Version 1.5 of the English Speech Recognition installer installs version 1.5.1 of the Speech Recognition extension. This document describes what's new in version 1.5.1 of the Speech Recognition extension.
For more information about the Speech Recognition extension and the Speech Recognition Manager, please visit Apple's Speech web site at <http://www.speech.apple.com/>. You can download the Speech Recognition Manager Software Developer Kit (SDK) from that web site, which has full documentation for the Speech Recognition Manager.
What's new in version 1.5.1
of the Speech Recognition extension
Version 1.5.1 of the Speech Recognition extension fixes a few bugs and adds or enhances a few features in the Speech Recognition Manager.
• A hang that occasionally occurred if an application created large language models or loaded many language models has been fixed.
• In Speech Recognition version 1.5 SRCancelRecognition () did not function as described in the Speech Recognition Manager documentation. Version 1.5.1 works as documented.
• A crash that could occur when the SRNewLanguageObjectFromDataFile () or SRNewLanguageObjectFromHandle () routines were used to read a language model with multiple embedded sub-language models has been fixed.

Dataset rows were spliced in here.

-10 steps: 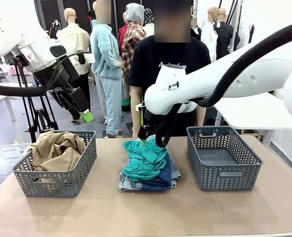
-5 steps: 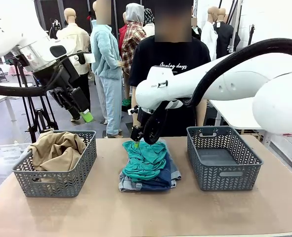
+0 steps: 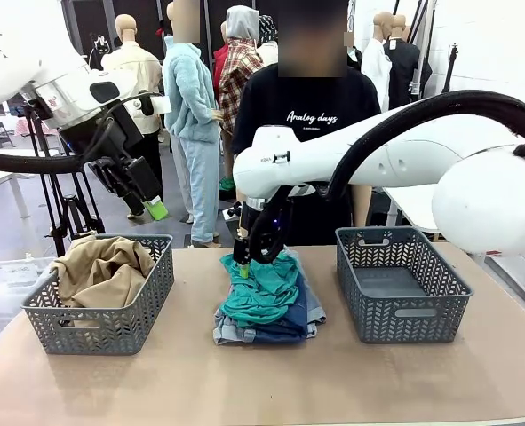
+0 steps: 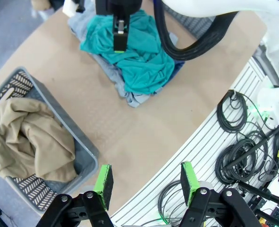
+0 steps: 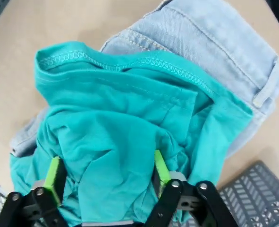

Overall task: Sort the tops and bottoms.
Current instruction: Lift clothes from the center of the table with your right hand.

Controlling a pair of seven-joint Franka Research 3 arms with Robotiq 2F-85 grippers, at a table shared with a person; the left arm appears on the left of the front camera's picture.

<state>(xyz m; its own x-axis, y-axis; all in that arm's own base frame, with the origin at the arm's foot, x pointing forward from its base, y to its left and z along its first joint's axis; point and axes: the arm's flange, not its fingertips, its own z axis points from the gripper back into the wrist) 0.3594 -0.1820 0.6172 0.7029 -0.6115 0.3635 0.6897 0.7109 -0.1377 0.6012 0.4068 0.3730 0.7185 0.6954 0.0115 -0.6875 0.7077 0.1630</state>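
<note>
- Right wrist view: right claw (image 5: pixel 106 175) spread, pads pressed into teal shirt (image 5: pixel 120 118) atop light denim shorts (image 5: pixel 215 52).
- Left wrist view: left claw (image 4: pixel 146 182) released, high above worktop (image 4: pixel 130 137).

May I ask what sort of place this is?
Probably a robotics lab: a white robot arm over a brown tabletop with a grey plastic basket, and black cables coiled on slotted metal.
</note>
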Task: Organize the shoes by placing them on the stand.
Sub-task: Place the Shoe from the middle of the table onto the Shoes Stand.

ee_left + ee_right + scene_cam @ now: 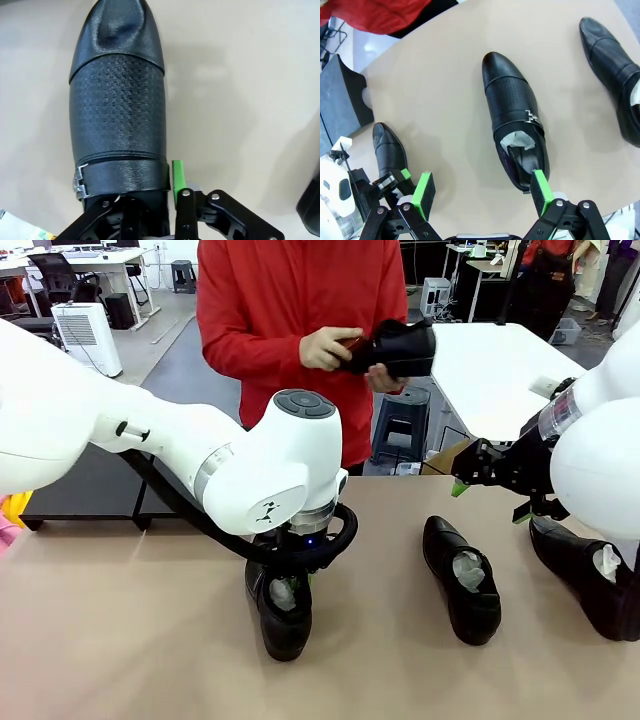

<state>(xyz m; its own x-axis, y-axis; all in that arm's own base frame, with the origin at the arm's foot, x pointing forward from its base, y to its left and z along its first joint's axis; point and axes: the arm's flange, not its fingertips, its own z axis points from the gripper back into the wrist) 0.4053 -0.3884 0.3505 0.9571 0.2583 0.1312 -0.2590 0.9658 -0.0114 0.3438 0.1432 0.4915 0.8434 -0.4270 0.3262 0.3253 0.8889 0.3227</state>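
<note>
Nearest us, the near-left shoe lies flat on the table, toe toward us; the left gripper is down over its heel end, jaws astride it; one green pad touches the shoe's side, the other is hidden, so I cannot tell whether it is truly clamped; over on the right, the right gripper hangs spread wide and empty above the middle shoe; the right shoe lies near the right edge; at the far side, the person's hands grasp the fourth shoe; count them: four shoes, three on the table, one in hand; the stand, far left, carries nothing on its visible part; by my reading none is placed, all four to go.
</note>
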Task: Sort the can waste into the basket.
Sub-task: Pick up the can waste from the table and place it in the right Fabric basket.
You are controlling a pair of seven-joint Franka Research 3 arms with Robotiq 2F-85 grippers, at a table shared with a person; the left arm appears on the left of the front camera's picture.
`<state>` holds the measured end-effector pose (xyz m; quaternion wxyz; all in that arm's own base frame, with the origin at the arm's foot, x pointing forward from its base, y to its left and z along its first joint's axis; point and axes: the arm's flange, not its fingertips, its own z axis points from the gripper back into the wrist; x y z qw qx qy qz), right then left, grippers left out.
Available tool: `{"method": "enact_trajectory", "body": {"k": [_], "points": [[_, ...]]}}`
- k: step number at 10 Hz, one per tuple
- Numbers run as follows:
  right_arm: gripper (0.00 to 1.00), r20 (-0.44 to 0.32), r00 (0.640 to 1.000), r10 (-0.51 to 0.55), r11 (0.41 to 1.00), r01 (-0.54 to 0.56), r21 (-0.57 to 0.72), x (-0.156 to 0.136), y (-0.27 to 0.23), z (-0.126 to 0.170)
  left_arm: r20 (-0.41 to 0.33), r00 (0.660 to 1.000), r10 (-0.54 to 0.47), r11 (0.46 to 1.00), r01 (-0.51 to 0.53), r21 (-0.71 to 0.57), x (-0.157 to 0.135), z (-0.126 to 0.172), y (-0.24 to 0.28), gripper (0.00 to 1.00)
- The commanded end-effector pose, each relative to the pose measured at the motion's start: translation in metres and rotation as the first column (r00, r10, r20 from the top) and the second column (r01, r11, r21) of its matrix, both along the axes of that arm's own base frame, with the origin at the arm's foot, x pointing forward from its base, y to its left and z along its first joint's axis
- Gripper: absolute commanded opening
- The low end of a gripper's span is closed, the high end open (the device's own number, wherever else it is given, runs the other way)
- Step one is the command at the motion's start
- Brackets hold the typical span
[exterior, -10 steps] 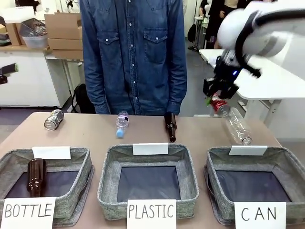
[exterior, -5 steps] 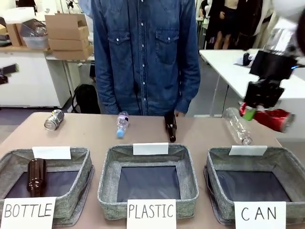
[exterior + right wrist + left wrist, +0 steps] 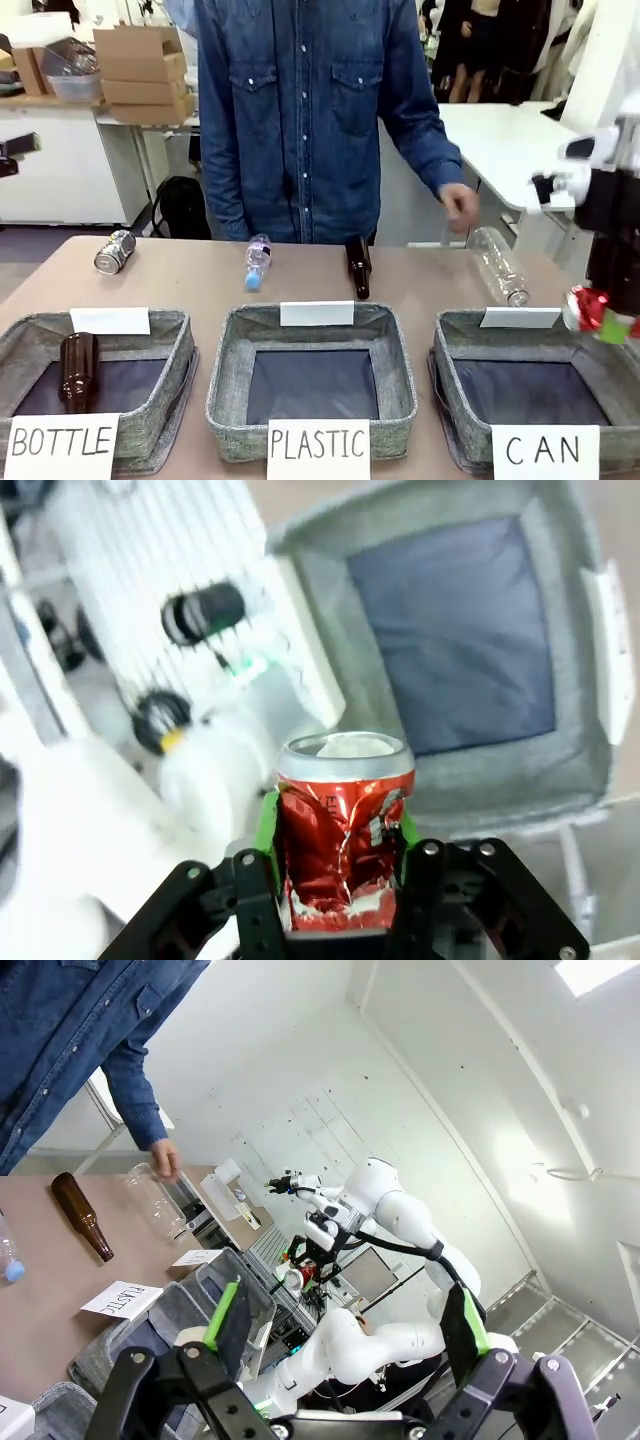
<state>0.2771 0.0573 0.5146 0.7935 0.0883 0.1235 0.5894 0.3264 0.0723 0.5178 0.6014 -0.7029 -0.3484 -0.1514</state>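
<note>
A crushed red can (image 3: 583, 308) hangs above the far right corner of the grey basket (image 3: 460, 335) signed "CAN". My right gripper (image 3: 598, 318) is shut on it. In the right wrist view the red can (image 3: 342, 790) sits between the green pads of the right gripper (image 3: 337, 845), with the basket (image 3: 330, 590) below and ahead. A silvery can (image 3: 113, 250) lies on the table at the far left. My left gripper (image 3: 345, 1320) is open and holds nothing, well above the table. From there the red can (image 3: 297, 1278) shows far off.
Baskets signed "PLASTIC" (image 3: 232, 350) and "BOTTLE" (image 3: 170, 340) stand to the left, the latter holding a brown bottle (image 3: 77, 370). A clear bottle (image 3: 497, 265), a brown bottle (image 3: 358, 265) and a small plastic bottle (image 3: 256, 260) lie behind them. The person's hand (image 3: 460, 205) hovers over the far edge.
My right arm has carried the red can rightward and down, from above the clear bottle to the CAN basket's far right corner. The person's hand has come forward.
</note>
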Motion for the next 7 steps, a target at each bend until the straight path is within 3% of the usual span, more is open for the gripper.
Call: {"method": "enact_trajectory", "body": {"k": [1, 7], "points": [[0.34, 0.025, 0.981, 0.193, 0.981, -0.192, -0.028, -0.0024, -0.0164, -0.0061, 0.028, 1.0, 0.004, 1.0, -0.003, -0.019, -0.0001, 0.002, -0.0014, 1.0], [0.34, 0.031, 0.985, 0.17, 0.985, -0.169, -0.018, -0.0008, -0.0183, -0.0114, 0.028, 1.0, 0.004, 1.0, -0.003, -0.019, -0.0001, 0.002, -0.0014, 1.0]]}}
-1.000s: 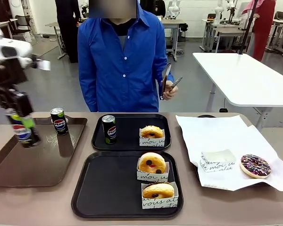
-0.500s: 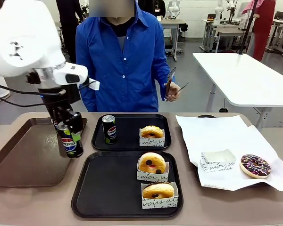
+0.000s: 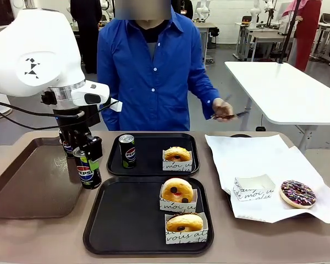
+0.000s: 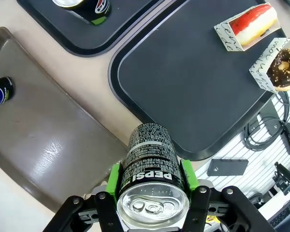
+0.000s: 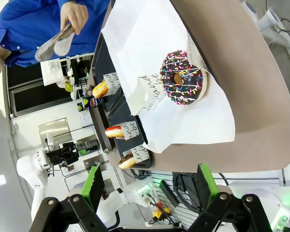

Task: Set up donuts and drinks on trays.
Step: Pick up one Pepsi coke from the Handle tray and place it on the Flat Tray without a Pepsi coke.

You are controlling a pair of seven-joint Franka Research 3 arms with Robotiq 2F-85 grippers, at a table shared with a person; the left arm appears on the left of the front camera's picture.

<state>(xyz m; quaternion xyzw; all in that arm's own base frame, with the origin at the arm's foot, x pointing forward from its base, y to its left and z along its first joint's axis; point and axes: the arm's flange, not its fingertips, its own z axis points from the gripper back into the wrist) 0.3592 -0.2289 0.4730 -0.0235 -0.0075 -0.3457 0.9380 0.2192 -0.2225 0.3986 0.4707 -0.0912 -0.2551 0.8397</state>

• The "listen only while key(s) are pressed" feature (also known as the push-to-talk feature) now is more tolerant of noise or speech that occurs before the push-to-talk key is pressed, requiring little or no pause before pressing the key down and speaking a command. Using the push-to-talk feature increases recognition accuracy and eliminates misfires (when the computer misinterprets sounds not intended for the computer).
• In Speech Recognition version 1.5, if an application disabled its top level language model -- for example, as a quick way to disable recognition as part of a custom push-to-talk mechanism -- the recognizer would still get result notifications, with the notification indicating that nothing was recognized (since the language model is disabled) or that the sound heard was rejected. With this release, if an application disables its top-level language model (the one passed to the SRSetLanguageModel call), then that application will not get any speech recognition notifications while the language model is disabled.
• If an application uses speech recognition but chooses not to use the standard feedback and listening-mode behavior (by setting the SRRecognitionSystem's kSRFeedbackAndListeningModes property to kSRNoFeedbackNoListenModes), and then that application blocks other speech recognition applications from listening (by setting the Recognizer's kSRBlockModally property to true) then the push-to-talk key (typically the 'esc' key) will not be "eaten". That is, the application will get notified when the user types that key, just as they are when the user types any other key. Before this release, the push-to-talk key was always eaten. This was a problem for fast action games that use speech recognition (but not the standard listening modes) which want to use that key for other purposes.
• The sound-input channel is freed now when an application blocks modally (by setting the Recognizer's kSRBlockModally property to true) and calls SRStopListening (). This is useful, for example, if a phone-dialer application wants to allow users to initiate phone calls by speaking a phrase like "Call my mother", and then (after the call is established) wants to use the microphone as part of a speaker-phone system. Before this release, if another speech recognition application (like the Speakable Items utility) were running, it could "own" sound input and the microphone, preventing the phone-dialer application from using the microphone for a speaker phone. Now, the phone-dialer application can (for the duration of the phone call) block Speakable Items and other applications and free the microphone by calling SRStopListening.
• When an application uses the standard feedback behavior (by setting the SRRecognitionSystem's kSRFeedbackAndListeningModes property to kSRNoFeedbackNoListenModes) then the system plays a short feedback sound ('Single Click' by default) after each successful recognition. With this new release, it will do that only if another utterance is not already in progress. (In version 1.5, the sound could interfere with the recognition of a subsequent utterance.)